What kind of controller is this?

 

I've added another computer connected on the same RAP.  In order to simulate a reauthentication, from the controller I use the command aaa user delete and the user takes onle 1 ping out and looking at the network connection I don't even see the interface marked as diconnected, it seems to happen very quick.

Controller model is  7210 and the number of RAP connected at this time is about 10.
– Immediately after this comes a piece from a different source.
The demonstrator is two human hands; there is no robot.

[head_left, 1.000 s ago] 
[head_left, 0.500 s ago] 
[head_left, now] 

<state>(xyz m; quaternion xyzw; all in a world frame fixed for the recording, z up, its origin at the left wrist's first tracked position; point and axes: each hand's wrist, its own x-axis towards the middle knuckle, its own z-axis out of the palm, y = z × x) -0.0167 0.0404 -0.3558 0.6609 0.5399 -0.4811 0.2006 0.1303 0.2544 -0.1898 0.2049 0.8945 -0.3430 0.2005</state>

The output for show dot1x watermark history is as you can see below

 

High WaterMark                  :550

Low WaterMark                   :522

Threshhold for STM throttling   :275

STM throttling percent          :50

 

The load on the controller and CPPM is low specially right now.  This issue happends with computers connected all the time. Now I have two endpoints using 802.1x connected on the same RAP with a ssh session to the same controller ( logging session is set to 0 to keep it up all the time).  I'm also debugging both MAC on the controller

Okay.  it is quite possible that you have WAN congestion (I am assuming those are RAPS), OR you need to enable broadcast controls on the wired VLAN that your devices are on:

 

config t

interface vlan x

bcmc optimization

 

I have plenty of capacity at both ends. Devices are RAP155P, I also have bcmc-optimization of the VLAN for all clients

 

interface vlan 610
        ip address 172.20.x.x 255.255.X.X
        ip helper-address 172.20.X.X
        ip helper-address 172.20.X.Y
        ip local-proxy-arp
        operstate up
        bcmc-optimization

You should open a tac case. I am just guessing based on limited information.

Thank you very much for all your suggestions. I have a case open with TAC but enigneer seems to be very unresponsive, no idea why he wasn't already escalating the issue to someone else

 

Customers have to ask for a case to be escalated. TAC will only escalate if it is severe like if a system is completely down or degraded.

TAC couldn't identify the root the problem.  RAP where I used to have the drops was using the same egress connection for an IAP cluster which was sending 3/4 attempt to be converted from IAP to RAP due to a default covert rule on activate. Since I removed the rules on activate everything is much more stable and I haven't seen drops anymore and my CPPM doesn't have to proccess the tons on request.

 

I will say that successful 802.1x authentication is less about bandwidth and more about latency.  Any latency over 100 milliseconds could negatively affect a 802.1x transaction.

I will say that successful 802.1x authentication is less about bandwidth and more about latency.  Any latency over 100 milliseconds could negatively affect a 802.1x transaction.